JAMBI, KOMPAS—Tingginya permintaan dan harga di pasar internasional telah memancing maraknya penyelundupan bayi lobster. Pengamanan khususnya di kawasan perairan timur Sumatera butuh diperkuat lewat kerjasama gabungan aparat.
Kepala Kepala Seksi Pengawasan, Pengendalian, Data, dan Informasi Badan Karantina Ikan, Pengendalian Mutu dan Keamanan Hasil Perikanan (BKIPM) Jambi, Paiman, mengatakan berlakunya larangan perdagangan bayi lobster sejak 2016 memancing maraknya penyelundupan. “Sejak ada larangan, pasokan di pasar jadi terbatas, sehingga harganya kian terangkat,” jelasnya, Senin, (21/1/2019).
Keuntungan terbesar dalam rantai perdagangan ini diraih oleh para pedagang bayi lobster. Sebab, mereka membeli bayi lobster di sepanjang pantai selatan Jawa dengan harga rata-rata hanya 20.000 per ekor. Setelah mengirim ke Singapura, mereka menjualnya dengan harga 10 kali lipat lebih tinggi.
Harga lobster pun terus naik. Bayi lobster jenis pasir yang semula Rp 100.000 per ekor pada tahun 2017, naik hingga Rp 130.000 di awal 2018. Pada pertengahan 2018, harganya sudah mencapai Rp 150.000. Kenaikan serupa pada jenis mutiara yang sudah mencapai Rp 200.000 per ekor.
Ia menjelaskan, perairan timur Jambi rawan sebagai jalur penyelundupan. Dari perairan Jawa, lobster yang sudah dikemas itu singgah sementara di Jambi untuk isi ulang oksigen. Dalam setiap wadah biasanya juga dilapisi es batu. Asupan osigen dan lapisan es batu mampu menjaga lobster bertahan sampai 20 jam.
Dikembangkan di Vietnam
Selanjutnya, lobster dibawa lewat perairan timur menuju Singapura. Perairan timur menjadi jalur penyelundupan karena jaraknya sangat dekat dengan Singapura. Sedangkan, negara tujuan akhir adalah Vietnam.
Pembesaran bayi lobster dilakukan di Vietnam/ Lobster yang telah berukuran besar, rata-rata 200 gram per ekor bernilai jual Rp 2 juta. Lobster menjadi makanan mahal di restoran-restoran besar.
Karena itu, lanjut Paiman, pengamanan bersama aparat terus diperketat untuk mengendalikan penyelundupan di perairan timur.

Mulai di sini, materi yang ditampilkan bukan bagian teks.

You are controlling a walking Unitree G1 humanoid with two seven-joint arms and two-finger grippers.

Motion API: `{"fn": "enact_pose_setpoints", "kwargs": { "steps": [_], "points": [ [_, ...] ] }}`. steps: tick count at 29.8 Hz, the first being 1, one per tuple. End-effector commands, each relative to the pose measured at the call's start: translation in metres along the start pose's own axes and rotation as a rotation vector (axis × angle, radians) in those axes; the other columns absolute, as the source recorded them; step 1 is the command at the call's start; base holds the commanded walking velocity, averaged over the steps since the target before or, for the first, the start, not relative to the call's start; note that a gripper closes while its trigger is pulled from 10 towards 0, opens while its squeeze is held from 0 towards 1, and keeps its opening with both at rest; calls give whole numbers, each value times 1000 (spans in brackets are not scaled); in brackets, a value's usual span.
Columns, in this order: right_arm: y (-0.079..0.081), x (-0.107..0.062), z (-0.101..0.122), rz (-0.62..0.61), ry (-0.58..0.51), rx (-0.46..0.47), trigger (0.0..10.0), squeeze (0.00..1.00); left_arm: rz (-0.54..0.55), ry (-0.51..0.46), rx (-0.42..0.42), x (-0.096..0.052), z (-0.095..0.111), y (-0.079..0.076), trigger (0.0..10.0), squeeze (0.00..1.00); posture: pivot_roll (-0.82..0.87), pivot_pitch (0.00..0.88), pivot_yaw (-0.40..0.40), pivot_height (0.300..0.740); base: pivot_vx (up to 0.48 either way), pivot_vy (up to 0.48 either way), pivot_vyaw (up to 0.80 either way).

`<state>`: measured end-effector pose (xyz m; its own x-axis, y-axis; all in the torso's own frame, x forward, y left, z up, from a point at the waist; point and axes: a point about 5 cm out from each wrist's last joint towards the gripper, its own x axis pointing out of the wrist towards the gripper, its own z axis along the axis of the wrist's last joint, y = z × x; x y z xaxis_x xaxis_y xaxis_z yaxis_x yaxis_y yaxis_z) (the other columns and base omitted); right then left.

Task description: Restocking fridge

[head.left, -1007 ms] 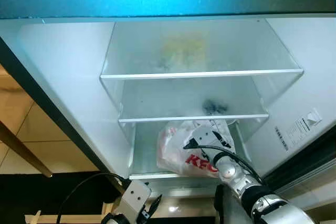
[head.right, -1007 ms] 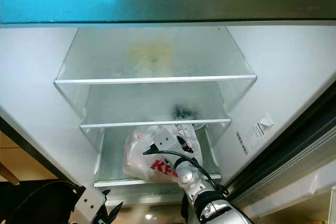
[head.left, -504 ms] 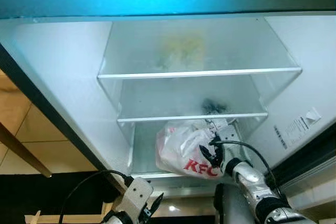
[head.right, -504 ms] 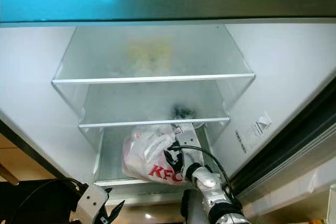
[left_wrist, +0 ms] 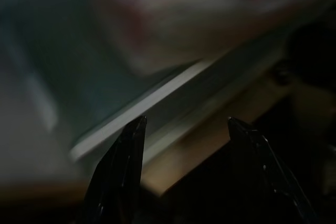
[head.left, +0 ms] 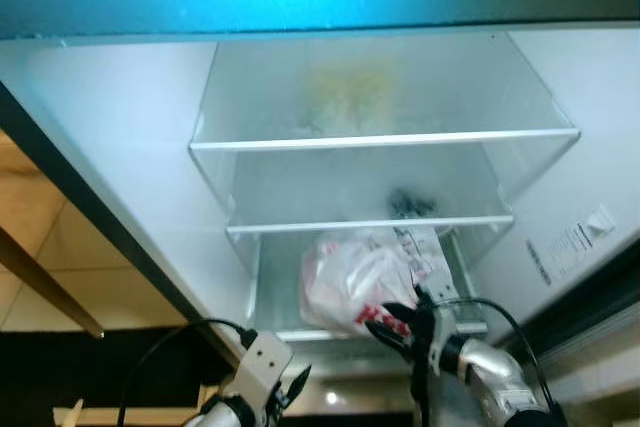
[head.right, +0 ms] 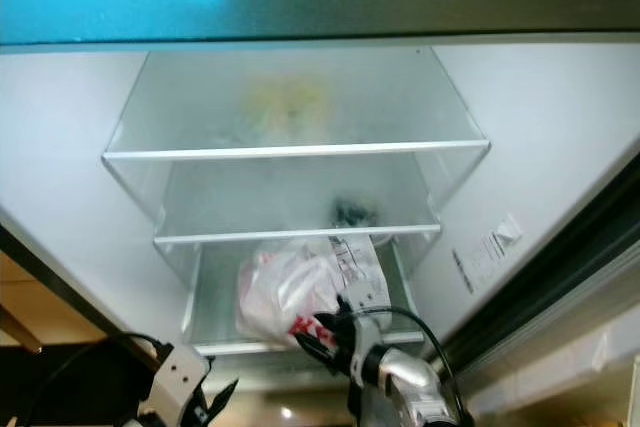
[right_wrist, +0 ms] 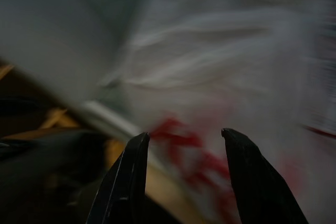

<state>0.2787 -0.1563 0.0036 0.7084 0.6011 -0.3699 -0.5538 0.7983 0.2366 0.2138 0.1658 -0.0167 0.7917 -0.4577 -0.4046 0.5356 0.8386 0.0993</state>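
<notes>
Inside the open fridge [head.left: 120, 147], seen from the left eye view, we count two clear glass shelves [head.left: 385, 137] above a bottom compartment holding one white plastic bag [head.left: 360, 282], crinkled and printed in red. A small dark item [head.left: 408, 204] lies on the second shelf, and a yellowish smear shows through the frosted upper one. One printed label [head.left: 570, 242] sits on the right inner wall. The right gripper [head.left: 398, 325] reaches in low from the right, forearm angled up, black fingers spread and just at the bag's front lower edge; we cannot tell whether they touch it. The left gripper [head.left: 288, 389] hangs low below the fridge front.

From the right eye view, the same bag [head.right: 300, 287] fills the middle of the bottom compartment, with the right gripper [head.right: 325, 332] at its lower front.

Through the left wrist view, two black fingers [left_wrist: 123, 166] stand apart, empty, before a blurred pale shelf edge.

Through the right wrist view, both fingers [right_wrist: 128, 177] are parted, holding nothing, with the blurred white bag [right_wrist: 220, 77] close ahead.
</notes>
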Motion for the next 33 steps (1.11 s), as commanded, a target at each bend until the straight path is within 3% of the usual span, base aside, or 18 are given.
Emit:
{"fn": "enact_pose_setpoints", "kwargs": {
  "steps": [1, 5, 11, 25, 33],
  "points": [
    [-2, -4, -7, -40, -4, 21, 10000, 0, 4, 49, -38, -4, -12, -4, 10000, 0, -1, 139, 18, 439, 0, 0, 0],
    [-18, -19, -18, -270, -39, 104, 10000, 0, 95, 95, -121, 2, -20, 1, 10000, 0, -17, 100, 25, 439, 0, 0, 0],
    [-22, -33, -39, -433, -40, 188, 10000, 0, 207, 117, -212, 7, -23, 10, 10000, 0, -41, 46, 38, 439, 0, 0, 0],
    [-15, -45, -72, -519, 102, 201, 10000, 0, 286, 232, -288, 3, -42, 10, 10000, 0, -36, 16, 29, 439, 0, 0, 0],
    [-8, -44, -80, -500, 126, 200, 10000, 0, 369, 282, -323, -13, -60, 13, 10000, 0, -27, 8, 24, 449, 0, 0, 0]
  ]
}}
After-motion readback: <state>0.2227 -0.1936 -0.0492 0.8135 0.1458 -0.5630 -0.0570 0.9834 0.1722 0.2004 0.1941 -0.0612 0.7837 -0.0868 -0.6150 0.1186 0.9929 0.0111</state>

Kamis (17/1/2019) sore lalu, tim gabungan aparat penyidik BKIPM Jambi dan Kepolisian Resor Tanjung Jabung Timur kembali menyita 53.258 benih lobster di kawasan perairan timur Jambi. Seluruh lobster dikemas dalam 292 kotak berbahan styrofoam. Di dalamnya berisi 48.258 bayi lobster jenis pasir dan 5.000 ekor jenis mutiara. Lobster hendak diselundupkan menuju Singapura.
Kepala Polres Tanjung Jabung Timur Ajun Komisaris Besar (Pol) Agus Desfri membenarkan perihal penangkapan itu. “Namun, kasusnya masih kami dalami,” katanya.
Sesuai Peraturan Menteri Kelautan dan Perikanan Nomor 56 Tahun 2016, bayi lobster di bawah usia 1 tahun dilarang ditangkap atau diperdagangkan. Setelah keluar aturan itu, terungkap perdagangan bayi lobster marak terjadi dan telah sampai pada tahap mengkhawatirkan.
Bagian Humas BKIPM Jambi, Karni Alamsyahri, memaparkan pada 2016, sejumlah operasi bersama telah menggagalkan upaya penyelundupan sebanyak 38.000 bayi lobster. Selanjutnya, pada 2017, hasil sitaan perdagangan ilegal itu sebanyak 74.000 lobster.
Tangkapan terbesar berlangsung sepanjang Januari hingga Desember 2018. Sudah 6 kali penyelundupan lobster jenis mutiara dan pasir digagalkan. Barang bukti yang berhasil diselamatkan aparat gabungan sebanyak 431.918 ekor benih lobster dengan nilai jual Rp 62 miliar.
Untuk tahun 2019, tangkapan pada Kamis lalu merupakan yang pertama, dengan potensi kerugian negara sebesar Rp 8,23 miliar. Bayi lobster pun langsung dilepasliarkan ke perairan Sumatera Barat.